Your instructions
From the entries below, output the line with "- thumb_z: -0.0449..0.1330" and each following line up to and including the line with "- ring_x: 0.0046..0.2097", exactly as written.
Data section START
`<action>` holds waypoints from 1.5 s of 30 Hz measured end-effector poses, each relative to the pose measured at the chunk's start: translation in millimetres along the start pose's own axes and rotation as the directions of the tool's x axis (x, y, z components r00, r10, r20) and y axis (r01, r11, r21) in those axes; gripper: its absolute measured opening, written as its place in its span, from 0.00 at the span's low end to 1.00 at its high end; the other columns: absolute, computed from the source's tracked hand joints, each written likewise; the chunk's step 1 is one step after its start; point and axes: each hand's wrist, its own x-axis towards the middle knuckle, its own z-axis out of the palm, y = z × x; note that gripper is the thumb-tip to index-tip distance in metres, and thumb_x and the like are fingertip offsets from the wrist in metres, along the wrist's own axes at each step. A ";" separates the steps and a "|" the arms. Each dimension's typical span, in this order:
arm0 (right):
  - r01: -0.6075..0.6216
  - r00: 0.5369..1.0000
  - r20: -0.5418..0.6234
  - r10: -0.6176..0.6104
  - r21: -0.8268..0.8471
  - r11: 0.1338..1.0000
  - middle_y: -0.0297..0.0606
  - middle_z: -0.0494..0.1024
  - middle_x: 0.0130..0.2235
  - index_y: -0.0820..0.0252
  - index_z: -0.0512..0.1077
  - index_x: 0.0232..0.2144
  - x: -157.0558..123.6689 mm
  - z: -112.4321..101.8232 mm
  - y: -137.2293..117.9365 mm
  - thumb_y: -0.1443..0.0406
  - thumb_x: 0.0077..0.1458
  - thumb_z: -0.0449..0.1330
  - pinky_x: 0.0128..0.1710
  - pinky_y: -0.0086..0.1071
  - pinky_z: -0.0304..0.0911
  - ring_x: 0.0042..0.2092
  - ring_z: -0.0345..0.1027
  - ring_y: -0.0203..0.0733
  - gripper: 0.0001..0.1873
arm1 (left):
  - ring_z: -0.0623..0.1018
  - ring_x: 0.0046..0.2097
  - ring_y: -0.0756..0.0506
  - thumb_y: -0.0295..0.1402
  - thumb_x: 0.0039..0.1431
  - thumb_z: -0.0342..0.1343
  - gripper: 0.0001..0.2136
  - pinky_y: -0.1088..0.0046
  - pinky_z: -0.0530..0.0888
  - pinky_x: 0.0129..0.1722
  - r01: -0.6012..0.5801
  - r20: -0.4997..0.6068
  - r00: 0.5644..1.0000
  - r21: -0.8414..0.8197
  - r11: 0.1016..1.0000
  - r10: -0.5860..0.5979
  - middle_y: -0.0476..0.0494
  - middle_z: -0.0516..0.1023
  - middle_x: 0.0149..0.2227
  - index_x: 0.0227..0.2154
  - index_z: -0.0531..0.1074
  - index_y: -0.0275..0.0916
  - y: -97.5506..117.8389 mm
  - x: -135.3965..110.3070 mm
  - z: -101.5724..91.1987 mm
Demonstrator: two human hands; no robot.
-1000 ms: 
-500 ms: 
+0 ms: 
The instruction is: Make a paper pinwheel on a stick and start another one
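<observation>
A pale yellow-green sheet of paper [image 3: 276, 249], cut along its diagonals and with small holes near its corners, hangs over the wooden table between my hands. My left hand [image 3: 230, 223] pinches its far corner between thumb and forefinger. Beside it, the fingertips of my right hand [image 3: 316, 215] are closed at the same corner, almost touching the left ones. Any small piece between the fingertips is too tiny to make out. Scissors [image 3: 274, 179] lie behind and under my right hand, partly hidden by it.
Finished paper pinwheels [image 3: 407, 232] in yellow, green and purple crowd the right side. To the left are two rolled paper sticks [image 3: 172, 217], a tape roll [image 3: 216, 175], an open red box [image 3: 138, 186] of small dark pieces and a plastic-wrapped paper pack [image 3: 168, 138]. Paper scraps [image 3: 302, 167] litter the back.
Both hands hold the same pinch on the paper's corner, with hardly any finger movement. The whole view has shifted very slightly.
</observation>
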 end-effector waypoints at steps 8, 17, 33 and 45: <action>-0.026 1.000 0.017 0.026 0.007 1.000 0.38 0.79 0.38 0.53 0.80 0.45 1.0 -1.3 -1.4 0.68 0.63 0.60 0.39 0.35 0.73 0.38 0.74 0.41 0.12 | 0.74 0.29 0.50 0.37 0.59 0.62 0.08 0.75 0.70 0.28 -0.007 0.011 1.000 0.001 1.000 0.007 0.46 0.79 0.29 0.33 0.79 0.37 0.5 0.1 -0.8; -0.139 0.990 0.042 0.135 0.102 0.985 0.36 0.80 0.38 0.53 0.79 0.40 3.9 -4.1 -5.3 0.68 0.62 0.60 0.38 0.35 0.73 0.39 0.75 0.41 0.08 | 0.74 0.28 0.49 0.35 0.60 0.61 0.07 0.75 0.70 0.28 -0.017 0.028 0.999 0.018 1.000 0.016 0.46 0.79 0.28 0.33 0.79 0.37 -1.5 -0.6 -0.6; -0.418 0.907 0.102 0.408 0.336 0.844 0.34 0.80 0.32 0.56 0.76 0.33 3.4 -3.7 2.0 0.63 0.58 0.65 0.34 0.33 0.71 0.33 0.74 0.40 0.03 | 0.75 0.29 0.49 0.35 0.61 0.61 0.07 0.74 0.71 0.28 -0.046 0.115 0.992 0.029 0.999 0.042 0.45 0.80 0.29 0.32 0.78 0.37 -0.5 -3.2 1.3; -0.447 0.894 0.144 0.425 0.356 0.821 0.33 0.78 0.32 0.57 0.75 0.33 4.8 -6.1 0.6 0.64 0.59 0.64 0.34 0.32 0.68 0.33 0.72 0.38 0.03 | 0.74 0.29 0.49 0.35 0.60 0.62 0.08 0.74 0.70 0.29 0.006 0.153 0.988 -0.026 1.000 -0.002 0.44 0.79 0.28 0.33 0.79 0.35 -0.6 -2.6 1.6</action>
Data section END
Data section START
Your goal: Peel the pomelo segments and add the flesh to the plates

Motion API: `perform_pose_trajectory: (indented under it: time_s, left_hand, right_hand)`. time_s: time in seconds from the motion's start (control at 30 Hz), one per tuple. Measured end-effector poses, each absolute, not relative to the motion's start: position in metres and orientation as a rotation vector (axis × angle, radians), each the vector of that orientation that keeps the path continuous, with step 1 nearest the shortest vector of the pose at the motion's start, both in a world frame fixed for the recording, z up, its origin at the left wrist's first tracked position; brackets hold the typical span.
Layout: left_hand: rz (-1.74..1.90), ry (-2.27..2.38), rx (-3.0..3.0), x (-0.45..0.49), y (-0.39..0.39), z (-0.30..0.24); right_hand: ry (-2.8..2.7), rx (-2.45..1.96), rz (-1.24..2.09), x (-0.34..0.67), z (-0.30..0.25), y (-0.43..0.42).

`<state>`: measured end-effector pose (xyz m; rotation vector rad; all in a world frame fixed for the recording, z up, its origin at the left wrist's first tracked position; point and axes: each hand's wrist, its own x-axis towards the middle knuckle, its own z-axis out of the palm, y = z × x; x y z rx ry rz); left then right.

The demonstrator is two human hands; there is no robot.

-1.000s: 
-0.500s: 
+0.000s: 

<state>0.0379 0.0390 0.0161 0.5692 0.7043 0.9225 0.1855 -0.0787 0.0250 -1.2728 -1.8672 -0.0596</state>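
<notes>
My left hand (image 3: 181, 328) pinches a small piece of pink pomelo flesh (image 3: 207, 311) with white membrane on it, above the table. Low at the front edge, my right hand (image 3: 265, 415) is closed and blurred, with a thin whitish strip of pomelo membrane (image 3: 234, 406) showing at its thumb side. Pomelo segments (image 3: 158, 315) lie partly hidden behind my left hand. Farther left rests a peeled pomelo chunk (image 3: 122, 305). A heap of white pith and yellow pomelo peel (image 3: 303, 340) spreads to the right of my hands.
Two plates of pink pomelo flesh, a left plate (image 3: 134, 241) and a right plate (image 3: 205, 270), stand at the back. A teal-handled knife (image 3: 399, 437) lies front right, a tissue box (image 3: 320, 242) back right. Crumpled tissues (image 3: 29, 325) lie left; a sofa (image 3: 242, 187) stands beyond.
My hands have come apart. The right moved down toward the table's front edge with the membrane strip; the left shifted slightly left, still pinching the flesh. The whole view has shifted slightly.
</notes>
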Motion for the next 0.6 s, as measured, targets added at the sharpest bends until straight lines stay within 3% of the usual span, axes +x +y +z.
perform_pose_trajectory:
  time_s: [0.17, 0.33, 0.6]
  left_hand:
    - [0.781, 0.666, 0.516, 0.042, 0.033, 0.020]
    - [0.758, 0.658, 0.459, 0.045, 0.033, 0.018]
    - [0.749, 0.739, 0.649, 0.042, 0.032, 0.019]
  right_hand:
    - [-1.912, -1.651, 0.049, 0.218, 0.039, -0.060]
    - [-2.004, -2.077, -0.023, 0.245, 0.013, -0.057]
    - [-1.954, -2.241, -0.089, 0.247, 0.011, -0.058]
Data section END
Exercise response
  - thumb_z: -0.0449..0.1330
  - pinky_x: 0.0128..0.1710
  - pinky_y: -0.0086..0.1071
  - pinky_z: -0.0304..0.0911
  - ring_x: 0.0042..0.2092
  - ring_z: -0.0345..0.1027
  - ring_y: -0.0203..0.0733
  - gripper: 0.0001..0.1873
arm1 (left):
  - ring_z: -0.0623..0.1018
  - ring_x: 0.0046..0.2097

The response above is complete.